Exercise aim:
Verbatim output of the full listing is required.

BEGIN Dataset content

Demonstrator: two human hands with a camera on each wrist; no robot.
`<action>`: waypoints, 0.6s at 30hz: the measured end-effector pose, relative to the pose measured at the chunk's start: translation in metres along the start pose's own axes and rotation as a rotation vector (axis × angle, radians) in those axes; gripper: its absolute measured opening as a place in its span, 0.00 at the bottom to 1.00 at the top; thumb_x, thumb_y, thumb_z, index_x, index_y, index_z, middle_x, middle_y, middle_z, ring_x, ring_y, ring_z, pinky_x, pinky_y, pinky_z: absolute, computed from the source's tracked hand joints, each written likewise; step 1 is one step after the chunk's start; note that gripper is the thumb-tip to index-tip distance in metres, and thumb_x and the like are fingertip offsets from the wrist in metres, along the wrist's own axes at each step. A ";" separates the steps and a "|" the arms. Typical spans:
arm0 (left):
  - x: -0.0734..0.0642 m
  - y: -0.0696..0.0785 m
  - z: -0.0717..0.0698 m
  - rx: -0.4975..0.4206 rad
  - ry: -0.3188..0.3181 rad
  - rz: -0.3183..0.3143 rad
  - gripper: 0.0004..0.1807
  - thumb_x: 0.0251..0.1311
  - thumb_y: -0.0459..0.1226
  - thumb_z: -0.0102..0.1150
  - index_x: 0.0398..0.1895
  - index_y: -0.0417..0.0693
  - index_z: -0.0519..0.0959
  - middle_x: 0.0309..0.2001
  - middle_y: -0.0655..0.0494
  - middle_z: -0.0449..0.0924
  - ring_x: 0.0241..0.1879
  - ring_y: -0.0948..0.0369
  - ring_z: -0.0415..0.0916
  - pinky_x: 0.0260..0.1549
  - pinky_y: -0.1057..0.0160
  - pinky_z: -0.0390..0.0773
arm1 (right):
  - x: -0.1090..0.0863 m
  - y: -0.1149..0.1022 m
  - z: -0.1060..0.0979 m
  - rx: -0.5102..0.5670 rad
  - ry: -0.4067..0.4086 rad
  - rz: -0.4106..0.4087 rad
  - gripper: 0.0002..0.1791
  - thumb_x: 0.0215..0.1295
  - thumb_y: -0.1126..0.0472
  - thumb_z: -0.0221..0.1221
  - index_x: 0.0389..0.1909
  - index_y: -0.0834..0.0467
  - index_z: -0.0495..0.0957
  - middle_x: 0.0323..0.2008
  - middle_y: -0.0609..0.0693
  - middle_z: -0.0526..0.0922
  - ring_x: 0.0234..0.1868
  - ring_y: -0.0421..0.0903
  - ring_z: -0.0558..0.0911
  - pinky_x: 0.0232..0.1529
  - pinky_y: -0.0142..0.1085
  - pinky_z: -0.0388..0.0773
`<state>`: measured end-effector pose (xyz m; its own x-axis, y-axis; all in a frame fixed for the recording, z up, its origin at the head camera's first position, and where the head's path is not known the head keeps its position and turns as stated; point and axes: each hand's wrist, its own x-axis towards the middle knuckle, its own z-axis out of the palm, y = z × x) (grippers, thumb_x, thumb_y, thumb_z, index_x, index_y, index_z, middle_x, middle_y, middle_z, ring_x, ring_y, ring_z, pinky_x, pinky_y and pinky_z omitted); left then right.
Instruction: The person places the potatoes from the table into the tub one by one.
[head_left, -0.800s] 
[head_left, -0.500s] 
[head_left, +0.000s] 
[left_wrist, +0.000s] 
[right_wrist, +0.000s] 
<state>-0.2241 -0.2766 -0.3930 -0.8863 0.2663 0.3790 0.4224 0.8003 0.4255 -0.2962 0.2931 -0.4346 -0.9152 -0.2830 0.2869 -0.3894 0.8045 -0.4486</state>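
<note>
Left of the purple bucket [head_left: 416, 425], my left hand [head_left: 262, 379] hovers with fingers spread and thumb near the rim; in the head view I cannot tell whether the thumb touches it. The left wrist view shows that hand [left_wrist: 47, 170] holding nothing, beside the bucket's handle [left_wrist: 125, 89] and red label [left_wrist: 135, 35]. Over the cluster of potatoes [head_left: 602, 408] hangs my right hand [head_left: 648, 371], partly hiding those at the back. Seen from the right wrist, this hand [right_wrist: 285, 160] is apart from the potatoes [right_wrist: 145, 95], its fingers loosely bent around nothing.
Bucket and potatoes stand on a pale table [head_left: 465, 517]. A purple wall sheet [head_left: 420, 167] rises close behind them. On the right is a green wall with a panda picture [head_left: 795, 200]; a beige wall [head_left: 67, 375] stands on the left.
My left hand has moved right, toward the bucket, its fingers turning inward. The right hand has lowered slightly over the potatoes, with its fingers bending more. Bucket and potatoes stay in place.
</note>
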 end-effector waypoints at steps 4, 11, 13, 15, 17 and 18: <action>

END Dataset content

Answer space:
Demonstrator: two human hands with a camera on each wrist; no robot.
`<action>`: waypoints, 0.6s at 30hz: the measured end-effector pose, relative to the pose measured at the chunk's start: translation in metres along the start pose's own axes and rotation as a rotation vector (axis × angle, radians) in those axes; gripper: its absolute measured opening as a place in its span, 0.00 at the bottom to 1.00 at the top; thumb_x, thumb_y, thumb_z, index_x, index_y, index_z, middle_x, middle_y, middle_z, ring_x, ring_y, ring_z, pinky_x, pinky_y, pinky_z: absolute, computed from the source's tracked hand joints, each written likewise; step 1 is one step after the chunk's start; note that gripper is the thumb-tip to index-tip distance in metres, and thumb_x and the like are fingertip offsets from the wrist in metres, along the wrist's own axes at each step. A ";" separates the steps and a "|" the arms. Typical spans:
arm0 (left):
  - x: -0.0734..0.0642 m
  - y: -0.0696..0.0785 m
  - z: -0.0717..0.0698 m
  - rx: -0.4975..0.4206 rad
  - ry: -0.3188..0.3181 rad
  - rz: -0.3183..0.3143 rad
  - gripper: 0.0004..0.1807
  - thumb_x: 0.0251..0.1311
  - thumb_y: -0.0459..0.1226
  - thumb_z: -0.0102..0.1150
  - index_x: 0.0398..0.1895
  - index_y: -0.0417..0.0693
  - index_z: -0.0519..0.0959
  - middle_x: 0.0309..0.2001
  - middle_y: -0.0655..0.0494
  - middle_z: -0.0449..0.0924
  - ring_x: 0.0241..0.1879
  - ring_y: -0.0948..0.0369
  - ring_z: -0.0415..0.0916
  - pinky_x: 0.0260..0.1549
  - pinky_y: -0.1057..0.0160
  - pinky_z: -0.0390..0.0773
arm1 (right):
  - x: -0.1090..0.0863 m
  - y: -0.1149..0.1022 m
  - z: -0.1060..0.0979 m
  - rx: -0.5102..0.5670 rad
  - ry: -0.4067..0.4086 rad
  - rz: -0.4106..0.4087 rad
  - gripper: 0.0002..0.1791
  - thumb_x: 0.0215..0.1295
  - thumb_y: -0.1126..0.0472
  - thumb_z: -0.0221..0.1221
  - index_x: 0.0389..0.1909
  - index_y: -0.0834..0.0467
  - index_z: -0.0495..0.0957
  - middle_x: 0.0323..0.2008
  - middle_y: -0.0609..0.0693
  - middle_z: -0.0526..0.0922
  - ring_x: 0.0234..0.1868
  - ring_y: -0.0421..0.0903
  - ring_z: -0.0558..0.0911
  - pinky_x: 0.0232..0.1529
  - pinky_y: -0.0142..0.1085
  - pinky_z: -0.0388..0.0773
`<state>`: measured end-effector pose (xyz m; its own x-axis, y-axis; all in a frame fixed for the recording, z up, its origin at the head camera's first position, and where the head's path is not known the head keeps its position and turns as stated; point and axes: each hand's wrist, its own x-axis towards the middle knuckle, its own z-axis out of the palm, y = z × x) (grippers, thumb_x, thumb_y, thumb_z, index_x, index_y, index_z, middle_x, middle_y, middle_z, ring_x, ring_y, ring_z, pinky_x, pinky_y and pinky_z omitted); left then right.
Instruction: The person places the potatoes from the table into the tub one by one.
[head_left, -0.800s] 
[head_left, -0.500s] 
[head_left, +0.000s] 
[left_wrist, +0.000s] 
[right_wrist, +0.000s] 
<state>-0.2241 -0.2766 -0.3930 -0.8863 0.2663 0.3790 0.4224 0.8003 0.4255 -0.2962 0.2931 -0.4346 -0.9152 -0.2830 0.2869 -0.3894 0.8045 -0.4486</state>
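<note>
Left of the purple bucket [head_left: 416, 425], my left hand [head_left: 262, 379] hovers with fingers spread and thumb near the rim; in the head view I cannot tell whether the thumb touches it. The left wrist view shows that hand [left_wrist: 47, 170] holding nothing, beside the bucket's handle [left_wrist: 125, 89] and red label [left_wrist: 135, 35]. Over the cluster of potatoes [head_left: 602, 408] hangs my right hand [head_left: 648, 371], partly hiding those at the back. Seen from the right wrist, this hand [right_wrist: 285, 160] is apart from the potatoes [right_wrist: 145, 95], its fingers loosely bent around nothing.
Bucket and potatoes stand on a pale table [head_left: 465, 517]. A purple wall sheet [head_left: 420, 167] rises close behind them. On the right is a green wall with a panda picture [head_left: 795, 200]; a beige wall [head_left: 67, 375] stands on the left.
My left hand has moved right, toward the bucket, its fingers turning inward. The right hand has lowered slightly over the potatoes, with its fingers bending more. Bucket and potatoes stay in place.
</note>
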 end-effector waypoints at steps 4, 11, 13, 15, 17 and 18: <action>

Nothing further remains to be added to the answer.